Signed-off-by: Long Li <longli@microsoft.com>
---
.../net/ethernet/microsoft/mana/gdma_main.c | 169 ++++++++++++++++++
include/net/mana/gdma.h | 12 ++
2 files changed, 181 insertions(+)
diff --git a/drivers/net/ethernet/microsoft/mana/gdma_main.c b/drivers/net/ethernet/microsoft/mana/gdma_main.c
index 786e1d4cd4fe..fd643300a427 100644
--- a/drivers/net/ethernet/microsoft/mana/gdma_main.c
+++ b/drivers/net/ethernet/microsoft/mana/gdma_main.c
@@ -871,6 +871,10 @@ static int mana_gd_register_irq(struct gdma_queue *queue,
}
queue->eq.msix_index = msi_index;
+ /* The caller acquired a GIC reference via mana_gd_get_gic().

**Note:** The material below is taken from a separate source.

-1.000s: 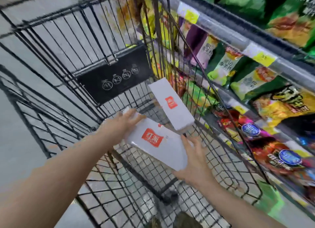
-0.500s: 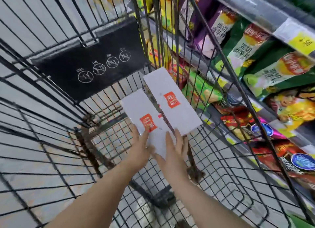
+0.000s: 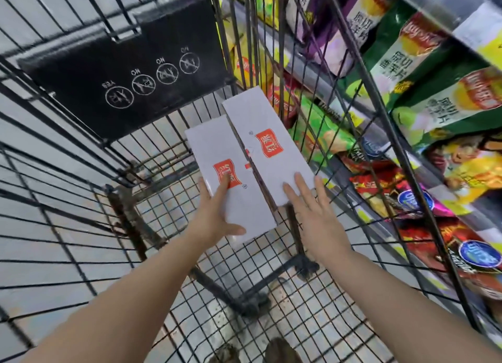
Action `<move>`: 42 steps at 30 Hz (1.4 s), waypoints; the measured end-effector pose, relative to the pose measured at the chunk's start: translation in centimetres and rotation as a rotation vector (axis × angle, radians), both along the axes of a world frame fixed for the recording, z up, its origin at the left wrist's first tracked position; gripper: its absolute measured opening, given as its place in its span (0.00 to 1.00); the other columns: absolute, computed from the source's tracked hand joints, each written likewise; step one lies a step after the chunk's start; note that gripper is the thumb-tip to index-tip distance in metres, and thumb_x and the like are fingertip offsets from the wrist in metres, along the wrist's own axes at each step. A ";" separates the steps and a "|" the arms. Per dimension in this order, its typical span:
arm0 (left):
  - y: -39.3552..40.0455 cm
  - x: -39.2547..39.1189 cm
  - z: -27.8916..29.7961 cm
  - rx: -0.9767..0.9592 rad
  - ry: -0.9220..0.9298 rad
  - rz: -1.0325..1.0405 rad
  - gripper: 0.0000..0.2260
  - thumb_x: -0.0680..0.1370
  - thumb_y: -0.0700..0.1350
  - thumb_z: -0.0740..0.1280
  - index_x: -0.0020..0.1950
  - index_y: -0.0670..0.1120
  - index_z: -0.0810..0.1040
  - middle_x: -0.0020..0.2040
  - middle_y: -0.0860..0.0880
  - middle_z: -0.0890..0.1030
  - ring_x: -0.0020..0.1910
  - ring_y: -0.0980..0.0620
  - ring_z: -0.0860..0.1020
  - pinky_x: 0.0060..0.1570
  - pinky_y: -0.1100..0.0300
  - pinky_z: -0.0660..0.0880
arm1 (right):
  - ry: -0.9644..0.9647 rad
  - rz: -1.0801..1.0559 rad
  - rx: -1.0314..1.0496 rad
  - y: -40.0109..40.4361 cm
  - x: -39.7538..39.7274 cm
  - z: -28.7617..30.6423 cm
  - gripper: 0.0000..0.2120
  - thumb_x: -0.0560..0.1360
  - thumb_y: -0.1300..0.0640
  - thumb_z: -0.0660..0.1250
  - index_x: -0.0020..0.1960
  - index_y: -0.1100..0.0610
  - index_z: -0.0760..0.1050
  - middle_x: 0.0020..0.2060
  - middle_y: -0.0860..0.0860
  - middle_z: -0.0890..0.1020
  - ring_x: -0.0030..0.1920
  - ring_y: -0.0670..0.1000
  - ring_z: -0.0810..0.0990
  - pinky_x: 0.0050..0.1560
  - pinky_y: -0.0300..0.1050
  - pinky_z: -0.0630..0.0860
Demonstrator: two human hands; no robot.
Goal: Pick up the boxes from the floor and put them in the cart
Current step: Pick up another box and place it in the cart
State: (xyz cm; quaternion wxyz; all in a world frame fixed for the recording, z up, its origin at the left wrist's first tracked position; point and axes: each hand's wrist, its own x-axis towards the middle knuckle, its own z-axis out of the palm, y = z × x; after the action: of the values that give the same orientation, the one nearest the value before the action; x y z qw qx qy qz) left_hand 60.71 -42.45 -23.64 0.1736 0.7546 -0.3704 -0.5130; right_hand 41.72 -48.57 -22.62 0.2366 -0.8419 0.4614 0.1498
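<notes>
Two white boxes with red labels lie side by side on the wire floor of the black shopping cart [image 3: 81, 134]. The left box [image 3: 214, 148] has my left hand [image 3: 214, 216] on its near end, fingers flat on top and the thumb along its near edge. The right box [image 3: 260, 123] leans slightly higher against the cart's right wall. My right hand [image 3: 317, 210] lies with straight fingers touching that box's near corner.
A black child-seat flap [image 3: 114, 53] with white pictograms stands at the cart's far end. Shelves of snack bags [image 3: 423, 96] run along the right, just outside the cart's wire wall. Grey tiled floor [image 3: 24, 256] shows through the mesh on the left.
Both hands lowered the left box from above the cart onto its floor beside the right box. My right hand moved off the left box to the right box's near corner.
</notes>
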 end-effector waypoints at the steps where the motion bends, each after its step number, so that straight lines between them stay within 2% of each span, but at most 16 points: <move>1: -0.4 0.1 -0.1 -0.011 -0.007 0.001 0.53 0.62 0.36 0.76 0.73 0.57 0.44 0.74 0.45 0.35 0.74 0.46 0.46 0.70 0.50 0.53 | -0.014 -0.005 0.007 -0.1 0.0 0.1 0.46 0.68 0.75 0.55 0.61 0.43 0.25 0.65 0.42 0.27 0.63 0.50 0.22 0.68 0.47 0.61; 6: -1.3 0.1 0.4 -0.058 -0.031 -0.008 0.51 0.63 0.37 0.76 0.73 0.53 0.43 0.74 0.46 0.38 0.74 0.47 0.47 0.70 0.53 0.53 | -0.007 0.027 -0.010 -0.8 0.0 0.3 0.46 0.68 0.77 0.53 0.61 0.43 0.24 0.63 0.40 0.26 0.64 0.49 0.24 0.56 0.37 0.69; 9: -1.6 0.6 0.5 -0.070 -0.039 -0.003 0.50 0.63 0.37 0.76 0.73 0.53 0.45 0.74 0.47 0.40 0.73 0.46 0.51 0.70 0.49 0.56 | -0.024 0.024 0.001 -1.0 0.3 0.5 0.47 0.67 0.78 0.53 0.68 0.43 0.31 0.64 0.40 0.28 0.64 0.48 0.25 0.48 0.34 0.68; 11: -1.7 0.7 0.7 -0.045 -0.057 -0.012 0.50 0.64 0.37 0.75 0.73 0.54 0.45 0.74 0.47 0.40 0.73 0.44 0.51 0.70 0.48 0.56 | -0.020 0.043 0.003 -0.8 0.1 0.6 0.46 0.67 0.78 0.53 0.70 0.44 0.36 0.64 0.41 0.29 0.65 0.49 0.25 0.46 0.33 0.66; 13: -1.7 0.8 0.9 -0.018 -0.090 -0.018 0.49 0.65 0.38 0.75 0.73 0.55 0.45 0.75 0.46 0.40 0.73 0.43 0.51 0.69 0.48 0.56 | -0.021 0.060 0.020 -0.6 0.1 0.8 0.45 0.68 0.77 0.54 0.71 0.44 0.38 0.64 0.41 0.29 0.66 0.49 0.26 0.49 0.34 0.68; 15: -1.6 0.8 1.2 0.028 -0.163 -0.044 0.48 0.65 0.41 0.75 0.73 0.56 0.45 0.75 0.44 0.40 0.73 0.42 0.53 0.68 0.47 0.59 | -0.018 0.061 0.064 -0.8 0.3 1.2 0.44 0.69 0.76 0.56 0.72 0.45 0.40 0.66 0.39 0.31 0.69 0.49 0.29 0.60 0.41 0.70; 17: -1.3 0.7 1.7 0.074 -0.282 -0.111 0.43 0.67 0.46 0.74 0.73 0.56 0.48 0.75 0.43 0.41 0.72 0.41 0.58 0.65 0.45 0.64 | -0.007 0.046 0.126 -1.1 0.4 1.9 0.39 0.71 0.72 0.58 0.73 0.48 0.45 0.72 0.43 0.38 0.73 0.52 0.36 0.70 0.51 0.61; 19: -0.7 0.4 2.6 0.089 -0.372 -0.192 0.36 0.71 0.48 0.70 0.72 0.55 0.53 0.75 0.44 0.43 0.70 0.41 0.62 0.63 0.46 0.68 | -0.095 -0.024 0.182 -1.0 0.5 2.6 0.31 0.72 0.69 0.57 0.72 0.52 0.54 0.75 0.50 0.49 0.74 0.54 0.49 0.72 0.52 0.57; 21: 0.3 -0.4 4.0 0.048 -0.463 -0.330 0.27 0.74 0.49 0.66 0.70 0.53 0.60 0.76 0.45 0.48 0.70 0.43 0.62 0.64 0.48 0.67 | -0.248 -0.134 0.195 0.3 0.0 3.9 0.25 0.73 0.67 0.56 0.69 0.55 0.63 0.73 0.53 0.60 0.71 0.54 0.60 0.70 0.44 0.58; 24: 1.9 -2.2 6.8 -0.077 -0.553 -0.478 0.20 0.76 0.48 0.62 0.68 0.52 0.65 0.74 0.47 0.59 0.69 0.45 0.62 0.65 0.49 0.66 | -0.430 -0.372 0.203 3.1 -1.5 6.8 0.19 0.74 0.65 0.58 0.64 0.55 0.69 0.67 0.54 0.71 0.67 0.53 0.68 0.63 0.36 0.62; 28: 3.8 -6.1 12.2 -0.234 -0.492 -0.512 0.17 0.76 0.44 0.61 0.65 0.49 0.68 0.66 0.46 0.70 0.64 0.44 0.68 0.59 0.50 0.70 | -0.573 -0.588 0.274 7.3 -5.1 12.1 0.16 0.75 0.63 0.61 0.62 0.56 0.72 0.57 0.54 0.78 0.56 0.49 0.76 0.59 0.39 0.68; 31: 6.3 -10.0 16.5 -0.292 -0.476 -0.593 0.16 0.77 0.45 0.60 0.65 0.50 0.69 0.64 0.47 0.72 0.60 0.46 0.72 0.53 0.52 0.72 | -0.686 -0.713 0.244 11.1 -9.7 16.1 0.14 0.74 0.64 0.62 0.59 0.58 0.74 0.52 0.55 0.80 0.52 0.49 0.77 0.60 0.45 0.72; 35: 9.2 -15.6 21.4 -0.384 -0.409 -0.714 0.17 0.76 0.46 0.61 0.65 0.51 0.68 0.63 0.49 0.73 0.53 0.47 0.77 0.48 0.54 0.74 | -0.742 -0.863 0.176 16.3 -16.8 20.6 0.12 0.74 0.66 0.61 0.56 0.59 0.74 0.49 0.52 0.79 0.50 0.47 0.77 0.51 0.31 0.71; 38: 10.8 -20.3 23.7 -0.444 -0.364 -0.781 0.16 0.75 0.45 0.63 0.63 0.50 0.71 0.60 0.49 0.77 0.56 0.48 0.76 0.53 0.53 0.74 | -0.795 -0.945 0.110 20.4 -22.3 23.1 0.13 0.74 0.68 0.60 0.56 0.59 0.74 0.48 0.49 0.77 0.40 0.32 0.77 0.44 0.23 0.70; 40: 12.2 -24.9 25.0 -0.462 -0.347 -0.844 0.16 0.75 0.43 0.64 0.62 0.49 0.72 0.59 0.48 0.78 0.57 0.48 0.75 0.56 0.53 0.72 | -0.838 -1.005 0.055 23.9 -26.8 24.3 0.13 0.74 0.69 0.60 0.57 0.59 0.73 0.47 0.50 0.77 0.36 0.27 0.74 0.41 0.20 0.68; 42: 13.8 -29.6 26.0 -0.490 -0.326 -0.911 0.15 0.74 0.42 0.64 0.61 0.47 0.73 0.58 0.48 0.78 0.56 0.49 0.76 0.57 0.55 0.71 | -0.872 -1.079 -0.003 27.2 -31.3 24.7 0.14 0.74 0.68 0.61 0.57 0.58 0.73 0.47 0.51 0.78 0.36 0.27 0.74 0.42 0.20 0.69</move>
State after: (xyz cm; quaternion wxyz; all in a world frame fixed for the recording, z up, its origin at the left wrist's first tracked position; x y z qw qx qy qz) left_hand 31.15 -28.62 2.33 0.0450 0.5249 -0.7909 -0.3113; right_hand 10.45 -21.32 2.05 0.4408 -0.4785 0.6784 -0.3414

+ * That refcount prevents mana_gd_put_gic() from erasing this
+ * irq_contexts entry concurrently.
+ */
gic = xa_load(&gc->irq_contexts, msi_index);
if (WARN_ON(!gic))
return -EINVAL;
@@ -898,6 +902,10 @@ static void mana_gd_deregister_irq(struct gdma_queue *queue)
if (WARN_ON(msix_index >= gc->num_msix_usable))
return;
+ /* The caller releases the GIC reference via mana_gd_put_gic()

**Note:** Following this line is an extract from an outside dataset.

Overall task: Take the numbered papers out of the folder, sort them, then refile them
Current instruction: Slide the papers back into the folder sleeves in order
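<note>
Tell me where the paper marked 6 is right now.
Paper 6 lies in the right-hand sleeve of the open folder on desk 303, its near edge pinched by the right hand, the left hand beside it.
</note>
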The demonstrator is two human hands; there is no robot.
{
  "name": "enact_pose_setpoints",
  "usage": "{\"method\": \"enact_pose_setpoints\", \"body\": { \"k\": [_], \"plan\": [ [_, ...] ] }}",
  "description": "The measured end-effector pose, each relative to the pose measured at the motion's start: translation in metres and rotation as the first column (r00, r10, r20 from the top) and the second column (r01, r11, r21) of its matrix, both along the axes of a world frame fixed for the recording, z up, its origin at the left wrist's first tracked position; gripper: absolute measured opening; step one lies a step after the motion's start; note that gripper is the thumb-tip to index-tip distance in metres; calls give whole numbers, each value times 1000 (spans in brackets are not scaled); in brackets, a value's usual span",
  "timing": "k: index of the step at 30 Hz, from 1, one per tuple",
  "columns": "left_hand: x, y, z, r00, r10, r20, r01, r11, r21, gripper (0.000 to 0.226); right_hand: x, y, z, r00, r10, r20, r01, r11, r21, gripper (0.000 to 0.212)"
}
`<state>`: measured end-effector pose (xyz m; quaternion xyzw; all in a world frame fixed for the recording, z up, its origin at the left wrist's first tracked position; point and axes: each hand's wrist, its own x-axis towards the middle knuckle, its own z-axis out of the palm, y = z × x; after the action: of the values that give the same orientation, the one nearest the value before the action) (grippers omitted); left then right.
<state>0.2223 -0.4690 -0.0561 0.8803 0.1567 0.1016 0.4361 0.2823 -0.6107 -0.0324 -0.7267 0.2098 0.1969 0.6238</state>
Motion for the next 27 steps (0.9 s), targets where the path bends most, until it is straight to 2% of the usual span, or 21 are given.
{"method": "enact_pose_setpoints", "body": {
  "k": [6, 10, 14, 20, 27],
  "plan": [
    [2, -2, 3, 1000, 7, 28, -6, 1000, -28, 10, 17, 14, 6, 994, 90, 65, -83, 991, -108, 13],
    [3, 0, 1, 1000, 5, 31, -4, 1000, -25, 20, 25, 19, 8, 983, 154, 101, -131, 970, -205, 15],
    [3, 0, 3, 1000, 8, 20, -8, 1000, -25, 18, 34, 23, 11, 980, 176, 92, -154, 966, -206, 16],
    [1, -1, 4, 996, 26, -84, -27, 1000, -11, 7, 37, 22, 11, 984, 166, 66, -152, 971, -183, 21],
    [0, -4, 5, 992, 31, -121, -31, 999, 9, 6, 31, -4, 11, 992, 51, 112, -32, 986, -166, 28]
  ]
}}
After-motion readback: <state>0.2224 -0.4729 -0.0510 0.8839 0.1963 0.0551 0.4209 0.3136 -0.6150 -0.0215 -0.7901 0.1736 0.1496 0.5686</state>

+ * after this function returns. The refcount guarantees this
+ * irq_contexts entry is still valid.
+ */
gic = xa_load(&gc->irq_contexts, msix_index);
if (WARN_ON(!gic))
return;
@@ -1679,6 +1687,166 @@ static irqreturn_t mana_gd_intr(int irq, void *arg)
return IRQ_HANDLED;
}
+void mana_gd_put_gic(struct gdma_context *gc, bool use_msi_bitmap, int msi)
+{
+ struct pci_dev *dev = to_pci_dev(gc->dev);
+ struct gdma_irq_context *gic;
+ struct msi_map irq_map;
+ int irq;
+
+ mutex_lock(&gc->gic_mutex);
+
+ gic = xa_load(&gc->irq_contexts, msi);
+ if (WARN_ON(!gic)) {
+ mutex_unlock(&gc->gic_mutex);
+ return;
+ }
+
+ if (use_msi_bitmap)
+ gic->bitmap_refs--;
+
+ if (use_msi_bitmap && gic->bitmap_refs == 0)

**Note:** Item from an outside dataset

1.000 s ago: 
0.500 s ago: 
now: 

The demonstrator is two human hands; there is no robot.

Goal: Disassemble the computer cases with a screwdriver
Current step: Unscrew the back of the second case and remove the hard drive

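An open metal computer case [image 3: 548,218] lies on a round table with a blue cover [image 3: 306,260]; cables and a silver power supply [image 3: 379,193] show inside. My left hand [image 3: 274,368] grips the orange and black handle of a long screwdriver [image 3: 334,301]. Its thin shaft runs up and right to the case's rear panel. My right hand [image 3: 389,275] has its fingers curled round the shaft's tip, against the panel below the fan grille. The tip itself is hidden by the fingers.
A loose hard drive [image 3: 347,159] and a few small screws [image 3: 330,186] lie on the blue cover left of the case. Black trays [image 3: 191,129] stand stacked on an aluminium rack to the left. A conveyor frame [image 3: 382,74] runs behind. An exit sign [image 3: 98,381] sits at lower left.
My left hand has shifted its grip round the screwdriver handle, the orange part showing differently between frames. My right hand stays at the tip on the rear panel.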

+ clear_bit(msi, gc->msi_bitmap);
+
+ if (!refcount_dec_and_test(&gic->refcount))
+ goto out;
+
+ irq = gic->irq;
+
+ irq_update_affinity_hint(irq, NULL);
+ free_irq(irq, gic);
+
+ if (gic->dyn_msix) {
+ irq_map.virq = irq;
+ irq_map.index = msi;
+ pci_msix_free_irq(dev, irq_map);
+ }
+
+ xa_erase(&gc->irq_contexts, msi);
+ kfree(gic);
+
+out:
+ mutex_unlock(&gc->gic_mutex);
+}
+EXPORT_SYMBOL_NS(mana_gd_put_gic, "NET_MANA");
+
+/*
+ * Get a GIC (GDMA IRQ Context) on a MSI vector
+ * a MSI can be shared between different EQs, this function supports setting
+ * up separate MSIs using a bitmap, or directly using the MSI index
+ *
+ * @use_msi_bitmap:
+ * True if MSI is assigned by this function on available slots from bitmap.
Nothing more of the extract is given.